By Chukwuma Umeorah
Airtel Africa has commenced a share buyback programme valued at up to $110 million as the telecommunications and mobile money services provider moves to return cash to shareholders amid what it described as continued balance sheet strength and financial flexibility.
The company disclosed in a notice filed on the portal of the Nigerian Exchange Limited (NGX) that the programme would involve the repurchase of up to 1 per cent of its issued share capital as part of its capital allocation policy.
The company further stated that all shares repurchased under the programme would be cancelled as the sole purpose of the exercise is to reduce the company’s capital base. “The sole purpose of the buyback programme is to reduce the capital of the Company. As such, all shares purchased under the buyback programme will be cancelled,” the notice stated.

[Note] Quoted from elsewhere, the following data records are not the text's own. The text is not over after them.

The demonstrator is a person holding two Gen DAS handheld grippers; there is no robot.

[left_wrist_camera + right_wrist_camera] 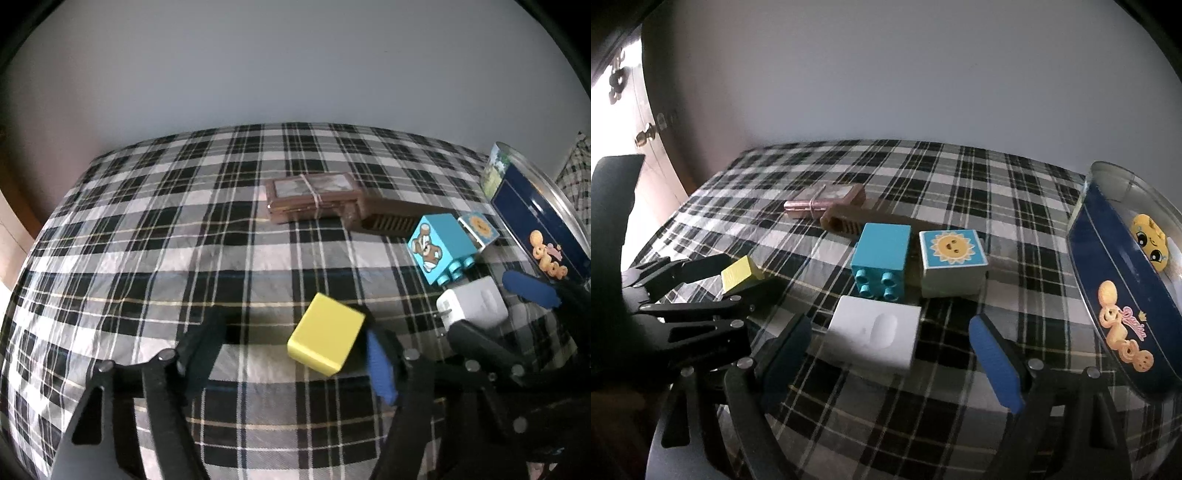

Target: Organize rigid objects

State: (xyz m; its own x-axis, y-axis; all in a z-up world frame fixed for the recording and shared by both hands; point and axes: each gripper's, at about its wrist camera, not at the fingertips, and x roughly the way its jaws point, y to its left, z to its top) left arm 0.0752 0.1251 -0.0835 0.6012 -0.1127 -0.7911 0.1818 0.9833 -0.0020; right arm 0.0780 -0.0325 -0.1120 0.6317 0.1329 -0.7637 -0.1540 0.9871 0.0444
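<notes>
Yellow block (326,333) sits on the checked cloth (147,258), between the two fingers of the left gripper (291,354). In the left wrist view its right side touches the blue pad of the right finger (380,369), while the left finger stands clearly away from it, so the tongs are apart and not clamped on the block. In the right wrist view the same block shows at the far left, among the black fingers.

To the right of it, the white charger (873,338) lies on the cloth between the fingers of the right gripper (890,354). These tongs are wide apart, and both blue pads (995,360) stand away from the charger.

Just behind the charger are two toy blocks near each other: a turquoise block (881,264) with a bear picture on one side and its studs toward the camera, and a block with a sun picture (953,262) to the right of it. Farther back lie a brown flat case (314,201) with a rubber band around it and a brown long piece (849,219) touching it.

At the right edge stands a dark blue tin (1123,295) with cookie pictures, tilted toward the camera; a yellow toy (1150,240) lies inside it.
</notes>
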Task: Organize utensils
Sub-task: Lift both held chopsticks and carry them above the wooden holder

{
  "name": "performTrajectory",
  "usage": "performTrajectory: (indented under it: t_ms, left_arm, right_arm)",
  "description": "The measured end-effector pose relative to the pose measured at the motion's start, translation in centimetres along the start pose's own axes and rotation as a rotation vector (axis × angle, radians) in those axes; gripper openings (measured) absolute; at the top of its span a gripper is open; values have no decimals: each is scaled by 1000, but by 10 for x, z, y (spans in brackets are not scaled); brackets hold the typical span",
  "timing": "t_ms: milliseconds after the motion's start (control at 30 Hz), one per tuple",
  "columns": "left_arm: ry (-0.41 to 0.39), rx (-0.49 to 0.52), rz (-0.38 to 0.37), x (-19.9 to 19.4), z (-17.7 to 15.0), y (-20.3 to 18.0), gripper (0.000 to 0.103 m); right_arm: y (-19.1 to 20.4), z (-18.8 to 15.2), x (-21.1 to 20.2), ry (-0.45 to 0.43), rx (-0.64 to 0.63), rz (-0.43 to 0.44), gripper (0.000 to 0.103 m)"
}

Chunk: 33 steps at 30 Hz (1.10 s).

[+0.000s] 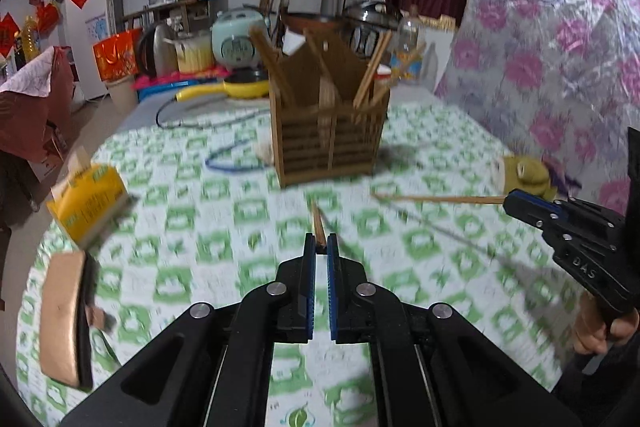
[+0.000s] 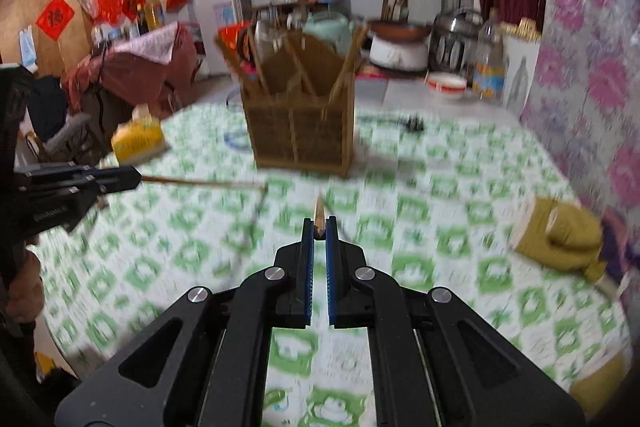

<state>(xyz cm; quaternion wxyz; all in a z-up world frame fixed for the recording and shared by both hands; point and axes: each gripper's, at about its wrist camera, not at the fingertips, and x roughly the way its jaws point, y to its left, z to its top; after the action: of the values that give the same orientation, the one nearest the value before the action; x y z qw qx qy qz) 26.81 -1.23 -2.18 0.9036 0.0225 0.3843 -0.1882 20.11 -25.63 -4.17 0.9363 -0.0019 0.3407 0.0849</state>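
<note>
A wooden slatted utensil holder (image 1: 330,131) stands mid-table with several chopsticks leaning in its compartments; it also shows in the right wrist view (image 2: 300,125). My left gripper (image 1: 321,245) is shut on a wooden chopstick (image 1: 318,225) pointing toward the holder. My right gripper (image 2: 319,227) is shut on another chopstick (image 2: 319,213). The right gripper (image 1: 516,201) shows in the left wrist view, its chopstick (image 1: 436,199) pointing left. The left gripper (image 2: 134,179) shows in the right wrist view, its chopstick (image 2: 200,182) pointing right.
The table has a green-patterned cloth (image 1: 200,247). A yellow tissue box (image 1: 90,201) and a tan pad (image 1: 64,315) lie left. An olive glove-like object (image 2: 560,231) lies right. Cables (image 1: 232,161), cookers (image 1: 238,41) and a floral cover (image 1: 560,47) are behind and right.
</note>
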Motion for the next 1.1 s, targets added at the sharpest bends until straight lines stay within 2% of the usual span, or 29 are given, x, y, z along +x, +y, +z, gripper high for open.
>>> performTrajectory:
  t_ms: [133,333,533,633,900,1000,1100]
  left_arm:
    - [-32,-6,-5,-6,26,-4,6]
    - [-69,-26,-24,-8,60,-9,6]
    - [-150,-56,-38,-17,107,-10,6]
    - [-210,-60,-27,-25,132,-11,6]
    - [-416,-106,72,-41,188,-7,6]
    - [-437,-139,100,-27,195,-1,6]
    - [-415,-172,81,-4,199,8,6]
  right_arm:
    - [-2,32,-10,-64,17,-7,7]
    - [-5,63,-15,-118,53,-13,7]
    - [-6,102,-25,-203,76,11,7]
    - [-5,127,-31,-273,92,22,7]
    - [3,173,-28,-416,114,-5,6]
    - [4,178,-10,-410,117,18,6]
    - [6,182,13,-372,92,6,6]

According to the company, the initiative reflects the board’s confidence in the group’s financial position and its ability to continue investing across its African operations while rewarding shareholders. “The Board’s decision reflects the continued strength of the Group’s balance sheet and its ability to preserve financial flexibility while supporting ongoing investment to capitalise on the compelling growth outlook across the Group’s footprint,” the notice stated.
Airtel Africa said it had entered into an agreement with Barclays Capital Securities Limited to execute the programme through on-market purchases of its ordinary shares, which would subsequently be acquired by the company. The agreement, according to the notice, consists of two parallel elements.
Under the non-discretionary arrangement, Barclays will independently purchase between $50 million and $60 million worth of ordinary shares without influence from the company.
The second component is a discretionary arrangement under which Airtel Africa may instruct Barclays to purchase up to an additional $50 million worth of shares, subject to the provisions of the Market Abuse Regulation. The programme commenced on May 22, 2026, and is expected to run until no later than November 27, 2026, unless terminated earlier in line with the terms of the agreement.
Airtel Africa said further tranches of the programme could be announced later to enable it fulfil its objective of repurchasing up to one per cent of its issued share capital as at the date of the announcement.
The telecommunications company also explained that the purchases would be carried out in line with shareholder approvals, UK listing regulations and market abuse rules. It noted that shareholders had earlier granted the company authority at its annual general meeting held on July 9, 2025, to repurchase a maximum of 366.07 million ordinary shares.
Following the completion of an earlier buyback programme, Airtel Africa said the remaining authority available for repurchases currently stands at 357.04 million ordinary shares. The company further disclosed that Barclays may continue executing the discretionary portion of the buyback autonomously during closed periods under irrevocable and non-discretionary instructions permitted by regulation.
The new buyback announcement comes weeks after Airtel Africa reported strong financial and operational performance for the year ended March 31, 2026 (Q1), supported by growth in data usage, mobile money services and improved profitability across its markets.
According to its audited financial statement, the group recorded a 29.5 per cent increase in revenue to $6.42 billion from $4.96 billion in the previous year, while profit after tax (PAT) rose by 147.4 per cent to $813 million from $328 million. Operating profit rose by 45.1 per cent to $2.12 billion, while underlying EBITDA increased by 37.2 per cent to $3.16 billion, with EBITDA margin improving to 49.3 per cent from 46.5 per cent in the prior year.
Commenting on the performance, Airtel Africa Chief Executive Officer, Sunil Taldar, said, “This year delivered a very strong performance across both operating and financial metrics, reflecting the attractive industry fundamentals and structural growth drivers across our footprint.”
He added that the company recorded its “highest level of customer additions, revenue and EBITDA growth” during the financial year.
The company attributed the performance to strong customer growth, increased smartphone penetration, higher data consumption and tariff adjustments in Nigeria. Its customer base grew by 10.5 per cent to 183.5 million subscribers, while data customers increased by 14.8 per cent to 84.2 million. Smartphone penetration rose to 49.5 per cent from 44.8 per cent in the previous period.
Data revenue, which has become the largest contributor to group revenue, increased by 40.3 per cent to $2.53 billion, while mobile money revenue rose by 36.3 per cent to $1.36 billion. In Nigeria, revenue grew by 52.9 per cent to $1.6 billion, driven largely by data growth and tariff adjustments. Nigerian data revenue rose by 69.8 per cent, while underlying EBITDA margin improved to 57.5 per cent from 49.7 per cent. The group also reported improved leverage metrics, with leverage declining to 1.8x from 2.3x, while lease-adjusted leverage improved to 0.5x from 1.0x.
Capital expenditure for the year rose by 31.9 per cent to $884 million as the company expanded network infrastructure and digital capacity across its operations. Airtel Africa said it rolled out more than 3,250 new sites and expanded its fibre network by about 3,200 kilometres to 81,900 kilometres.
The company also announced a proposed final dividend of 4.26 cents per share, bringing total dividend for the year to 7.1 cents per share, representing a 9.2 per cent increase from the previous year.